ASSIGNED TASK:
Extract all lines from the data beneath that include the word "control".

[Recorded data]

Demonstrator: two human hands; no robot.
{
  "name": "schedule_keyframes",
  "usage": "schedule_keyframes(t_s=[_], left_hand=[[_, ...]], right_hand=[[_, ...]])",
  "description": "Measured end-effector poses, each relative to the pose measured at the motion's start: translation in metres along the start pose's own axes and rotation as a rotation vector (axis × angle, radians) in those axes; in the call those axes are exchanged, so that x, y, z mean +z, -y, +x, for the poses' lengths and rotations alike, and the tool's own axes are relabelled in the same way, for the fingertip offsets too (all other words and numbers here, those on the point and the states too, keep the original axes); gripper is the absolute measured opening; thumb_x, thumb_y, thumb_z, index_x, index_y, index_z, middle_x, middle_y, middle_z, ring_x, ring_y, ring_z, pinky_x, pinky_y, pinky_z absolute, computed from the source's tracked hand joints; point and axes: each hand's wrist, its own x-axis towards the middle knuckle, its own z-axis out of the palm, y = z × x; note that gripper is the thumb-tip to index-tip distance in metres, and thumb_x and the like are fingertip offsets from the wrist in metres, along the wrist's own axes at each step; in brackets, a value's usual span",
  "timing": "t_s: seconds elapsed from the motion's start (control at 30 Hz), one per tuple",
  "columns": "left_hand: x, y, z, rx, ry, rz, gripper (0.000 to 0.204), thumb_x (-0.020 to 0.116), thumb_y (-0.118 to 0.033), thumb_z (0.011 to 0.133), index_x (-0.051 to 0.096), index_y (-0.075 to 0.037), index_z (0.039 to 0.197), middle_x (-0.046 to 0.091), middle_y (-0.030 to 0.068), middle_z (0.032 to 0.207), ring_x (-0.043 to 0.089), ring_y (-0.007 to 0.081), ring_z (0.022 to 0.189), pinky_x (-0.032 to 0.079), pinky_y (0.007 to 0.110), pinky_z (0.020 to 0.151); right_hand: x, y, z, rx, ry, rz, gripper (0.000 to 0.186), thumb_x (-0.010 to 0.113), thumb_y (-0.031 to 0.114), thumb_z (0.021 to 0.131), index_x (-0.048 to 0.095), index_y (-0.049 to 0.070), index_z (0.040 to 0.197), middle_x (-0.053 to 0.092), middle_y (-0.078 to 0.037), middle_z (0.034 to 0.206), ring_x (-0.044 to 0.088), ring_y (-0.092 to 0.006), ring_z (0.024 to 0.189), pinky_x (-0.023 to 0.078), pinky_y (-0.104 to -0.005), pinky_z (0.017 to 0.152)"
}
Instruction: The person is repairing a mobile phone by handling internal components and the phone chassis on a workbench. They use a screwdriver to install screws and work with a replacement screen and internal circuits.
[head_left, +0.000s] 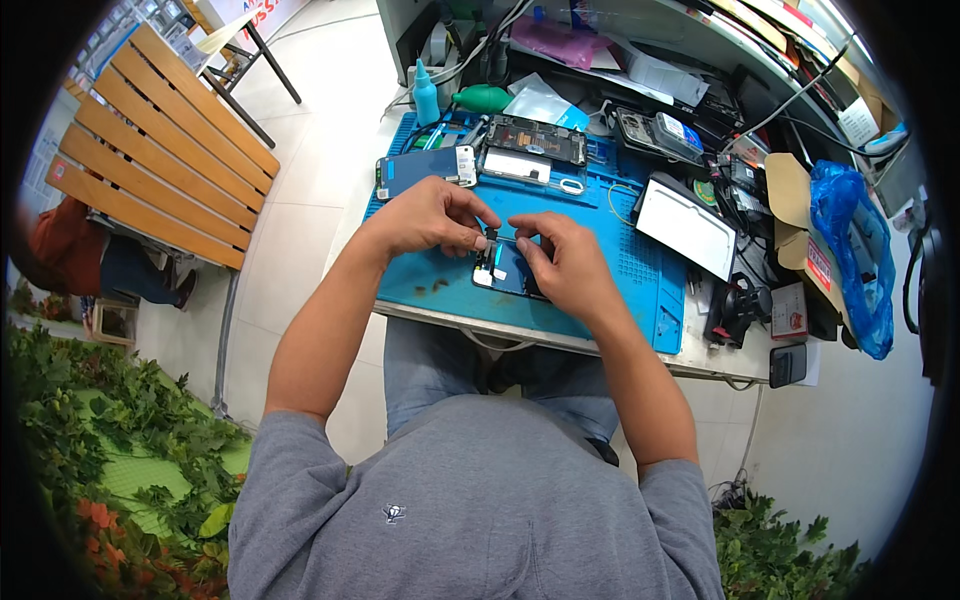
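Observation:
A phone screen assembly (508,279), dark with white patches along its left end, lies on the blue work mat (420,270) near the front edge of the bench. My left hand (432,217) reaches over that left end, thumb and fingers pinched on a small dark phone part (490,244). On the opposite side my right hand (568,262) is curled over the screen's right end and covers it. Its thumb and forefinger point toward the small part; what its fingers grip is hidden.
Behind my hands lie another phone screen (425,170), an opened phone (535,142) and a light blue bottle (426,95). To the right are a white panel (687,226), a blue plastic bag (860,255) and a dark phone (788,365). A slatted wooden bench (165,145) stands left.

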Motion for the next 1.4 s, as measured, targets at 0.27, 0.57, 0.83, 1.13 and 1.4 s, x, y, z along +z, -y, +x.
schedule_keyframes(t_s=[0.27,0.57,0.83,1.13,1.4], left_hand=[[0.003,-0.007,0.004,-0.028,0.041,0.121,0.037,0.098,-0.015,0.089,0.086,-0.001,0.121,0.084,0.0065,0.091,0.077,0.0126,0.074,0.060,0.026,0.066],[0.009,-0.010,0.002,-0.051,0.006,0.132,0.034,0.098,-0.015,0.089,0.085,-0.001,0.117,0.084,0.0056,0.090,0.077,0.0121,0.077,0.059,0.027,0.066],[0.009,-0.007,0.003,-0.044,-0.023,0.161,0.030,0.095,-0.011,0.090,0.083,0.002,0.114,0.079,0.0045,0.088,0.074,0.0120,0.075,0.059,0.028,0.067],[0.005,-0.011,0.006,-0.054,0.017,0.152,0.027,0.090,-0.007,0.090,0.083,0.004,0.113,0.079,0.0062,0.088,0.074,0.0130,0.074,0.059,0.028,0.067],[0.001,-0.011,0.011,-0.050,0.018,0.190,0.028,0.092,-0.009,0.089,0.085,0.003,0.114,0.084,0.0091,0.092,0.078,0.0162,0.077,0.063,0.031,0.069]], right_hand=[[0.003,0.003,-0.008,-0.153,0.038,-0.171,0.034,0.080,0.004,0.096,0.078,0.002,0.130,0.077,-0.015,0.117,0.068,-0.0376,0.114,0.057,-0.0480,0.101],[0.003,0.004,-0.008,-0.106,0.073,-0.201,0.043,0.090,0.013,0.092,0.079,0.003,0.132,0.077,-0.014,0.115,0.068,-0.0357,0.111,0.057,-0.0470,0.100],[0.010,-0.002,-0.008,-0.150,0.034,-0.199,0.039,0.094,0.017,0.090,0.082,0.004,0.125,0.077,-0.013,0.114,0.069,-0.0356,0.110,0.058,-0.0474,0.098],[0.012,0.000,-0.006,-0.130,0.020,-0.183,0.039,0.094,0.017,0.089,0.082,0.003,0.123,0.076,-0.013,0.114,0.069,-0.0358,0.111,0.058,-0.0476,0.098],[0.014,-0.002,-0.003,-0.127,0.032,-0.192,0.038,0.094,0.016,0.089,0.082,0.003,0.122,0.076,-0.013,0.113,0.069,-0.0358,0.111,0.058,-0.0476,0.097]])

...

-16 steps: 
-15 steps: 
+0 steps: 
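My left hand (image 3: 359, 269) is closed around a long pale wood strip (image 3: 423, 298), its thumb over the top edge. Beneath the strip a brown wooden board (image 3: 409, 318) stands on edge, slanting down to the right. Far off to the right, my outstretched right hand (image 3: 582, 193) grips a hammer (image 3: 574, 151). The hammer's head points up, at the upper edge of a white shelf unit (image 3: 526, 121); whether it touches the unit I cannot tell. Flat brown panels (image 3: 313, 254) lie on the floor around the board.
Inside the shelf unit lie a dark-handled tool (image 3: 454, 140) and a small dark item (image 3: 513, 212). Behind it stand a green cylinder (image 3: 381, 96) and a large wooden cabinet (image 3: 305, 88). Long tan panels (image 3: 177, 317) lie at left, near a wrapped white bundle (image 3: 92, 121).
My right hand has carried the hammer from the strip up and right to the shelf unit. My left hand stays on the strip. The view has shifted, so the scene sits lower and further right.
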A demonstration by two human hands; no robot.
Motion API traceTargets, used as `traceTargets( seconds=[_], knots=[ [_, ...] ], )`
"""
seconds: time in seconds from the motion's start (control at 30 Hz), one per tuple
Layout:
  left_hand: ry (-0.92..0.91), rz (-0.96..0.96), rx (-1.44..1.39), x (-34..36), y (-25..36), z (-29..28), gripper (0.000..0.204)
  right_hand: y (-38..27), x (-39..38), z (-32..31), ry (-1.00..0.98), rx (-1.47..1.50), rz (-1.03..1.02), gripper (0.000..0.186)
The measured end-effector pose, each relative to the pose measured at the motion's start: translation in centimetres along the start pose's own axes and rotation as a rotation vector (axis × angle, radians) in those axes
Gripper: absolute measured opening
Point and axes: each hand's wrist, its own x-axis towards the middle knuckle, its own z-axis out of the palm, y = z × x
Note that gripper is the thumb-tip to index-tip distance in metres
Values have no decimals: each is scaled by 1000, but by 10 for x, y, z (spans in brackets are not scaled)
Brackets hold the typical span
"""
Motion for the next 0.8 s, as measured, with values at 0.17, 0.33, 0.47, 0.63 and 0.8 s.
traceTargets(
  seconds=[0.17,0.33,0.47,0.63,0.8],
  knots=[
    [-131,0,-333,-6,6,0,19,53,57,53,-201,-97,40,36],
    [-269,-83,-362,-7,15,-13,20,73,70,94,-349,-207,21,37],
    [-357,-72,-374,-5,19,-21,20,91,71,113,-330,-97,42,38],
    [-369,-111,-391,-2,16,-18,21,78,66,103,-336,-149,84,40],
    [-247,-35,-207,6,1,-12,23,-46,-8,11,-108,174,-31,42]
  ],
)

OUTPUT FOR THIS TASK:
  "timing": "t_s: seconds elapsed from the motion's start (control at 30 Hz), one per tuple",
seconds: time in seconds from the motion's start (control at 30 Hz), one per tuple

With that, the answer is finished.